猛暑8月・残暑9月の〔見る観た記〕
・映画「東京島」――希有な限界状況に追い込まれた者たちの生存サバイバルといった物語だ。期待していた作品だが、ふやけた内容でガッカリ。羊頭狗肉作品。
・映画「悪人」――つまり、ケイタイの出会い系サイトなどをきっかけに思いもかけない事件に巻き込まれる軽率きわまる若者たちのおかげで、まわりの年寄りたちがキリキリ舞いするというおハナシ。そんなもんかねぇという作品。
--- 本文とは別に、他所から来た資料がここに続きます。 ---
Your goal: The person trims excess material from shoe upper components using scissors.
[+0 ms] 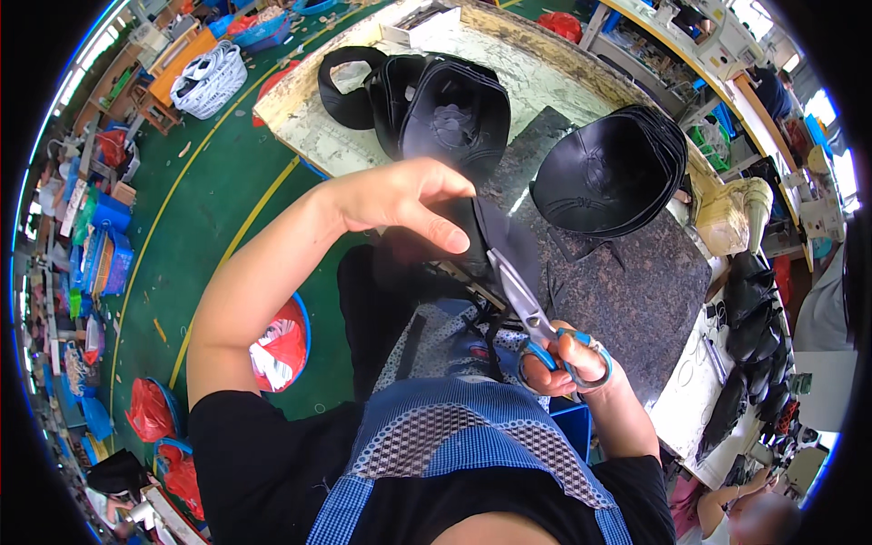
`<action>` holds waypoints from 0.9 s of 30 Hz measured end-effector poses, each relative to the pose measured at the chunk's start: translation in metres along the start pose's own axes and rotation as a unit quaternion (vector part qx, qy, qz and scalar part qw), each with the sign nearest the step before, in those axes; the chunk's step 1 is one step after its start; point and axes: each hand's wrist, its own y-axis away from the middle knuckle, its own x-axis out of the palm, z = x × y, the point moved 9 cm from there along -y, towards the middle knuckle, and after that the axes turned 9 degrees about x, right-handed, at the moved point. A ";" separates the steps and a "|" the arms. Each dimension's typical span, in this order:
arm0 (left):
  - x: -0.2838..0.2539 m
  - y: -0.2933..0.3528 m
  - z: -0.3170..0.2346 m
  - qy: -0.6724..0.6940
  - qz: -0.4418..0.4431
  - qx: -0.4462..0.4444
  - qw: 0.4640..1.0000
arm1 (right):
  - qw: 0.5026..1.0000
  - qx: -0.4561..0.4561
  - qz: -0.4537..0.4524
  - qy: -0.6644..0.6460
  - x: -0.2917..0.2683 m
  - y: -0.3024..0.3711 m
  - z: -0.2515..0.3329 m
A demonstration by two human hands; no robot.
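Observation:
My left hand (409,200) pinches a black, smooth, leather-like piece (515,242) between thumb and fingers, in front of my body over the near edge of the table. In my right hand (581,359) is a pair of scissors (520,295) with blue handles, fingers through the loops. Its blades point away from me and lie against the edge of the black piece; whether they are parted is unclear. Beyond my left hand a nested stack of curved black pieces (459,118) rests on the table. Another such stack (609,173) stands to the right.
A dark speckled slab (627,300) lies on the worn white table (309,132), with black scraps on it. Several black pieces (749,336) line the right side. Left, on the green floor, stand a red-lined basket (283,345) and a white woven basket (211,82). Another person (740,509) sits at lower right.

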 end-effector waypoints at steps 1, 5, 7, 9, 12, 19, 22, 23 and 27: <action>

・映画「十三人の刺客」――原作池宮彰一郎。つまり63年度作品のこの映画の〔脚本池上金男〕ご本人である。監督は工藤栄一だった。
出演者は片岡千恵蔵・嵐寛寿郎・西村晃・内田良平・里見浩太郎……。その〔激闘シーン〕は十数分だった。
今回のそれは五十分余……で大迫力。黒澤明作品「七人の侍」を超えたか、という出来だ。
十三人の集団のリーダー島田新左衛門が、死に絶えるまぎわの呟きは「さむらいとは……面倒なものよなぁ……」
・井上ひさし「日本人のへそ」と熊倉一雄。
テレビ作家(主にNHK)として仕事をしていた若き日の井上ひさし氏は放送の仕事を嫌っていた。(著書「ブラウン監獄の四季」などに詳述されている)その井上氏に「シバイのホンを書かないか」と声をかえたのがテアトル・エコーの熊倉一雄サンだった。
『書籍「表裏源内蛙合戦」・著井上ひさし/あとがきより』
――「てんぷくトリオ」の座付作者をしながら、コントの勉強をした。昔、浅草で働いていた事が役に立った。この間(かん)、私の番組というと決まった様に顔を出す役者が居た。新劇人にしては矢鱈に歌の上手な人であったが、この人が熊倉一雄氏で、芝居とコントと歌と踊りの寄せ集めの新劇を書いてみる気はないかと誘った。(略)一年がかりで書き上げたのが『日本人のへそ』である。
自信は全くなく、初日の前の晩、家財道具をまとめて夜逃げをしようと思ったが、初日、舞台がはねてから、戸板康二氏、石崎勝久氏、藤原惟治氏、畠山繁氏などが、傑作ですと、賞めてくれたので、まとめた家財道具を元にもどした。――
そして、初演から41年目にして(再演1972年)、今回の再々演が実現した。
しかし、その「41年目の再々演」の企画は井上氏が本年4月に逝去したことで、「井上ひさし・追悼公演」になってしまった――ということだ。
今回の舞台は、演出も兼ね、長ぜりふと出突っ張りの熊倉一雄サンの文字どおりの奮闘公演で、十分に楽しめた。
83歳という熊倉一雄サンの持ち前の「快いユーモア」はいまやテアトル・エコーという劇団には欠かせないモノだ――ということを証明する舞台であった。
それにしても、あんまり働き過ぎないようにね、クマさん!
・追記――本日は2010年10月1日。思えば5年前の2005年の七月末、テアトル・エコーで拙作「大都映画撮影所物語」上演についての打ち合わせで、熊倉サン、演出の永井寛孝サン(今回の「日本人のへそ」では役者としても大活躍!)と会う予定だったが小生は緊急入院した。
現在は、故大原麗子さんや安岡力也さんなどで一般の人にも知られるようになったギランバレー症候群という面倒なビョーキだった。
そこで、主治医に「9月末で退院させてほしい」という申請書を提出した。もちろん、今後の病状に対してすべて「自己責任で」と一条を加えた。
そしてそれは認可された――といういきさつがあった。
が、さいわい5年経った現在は100パーセント快復して、従前のような執筆作業に努めている――。
ちなみに「症候群」という言葉の意味は「多様な症候で形成されるまとまった病態」とある。
そういえば、このところ矢野宣氏(俳優座)、小林桂樹氏、池内淳子氏などの訃報が続いています――。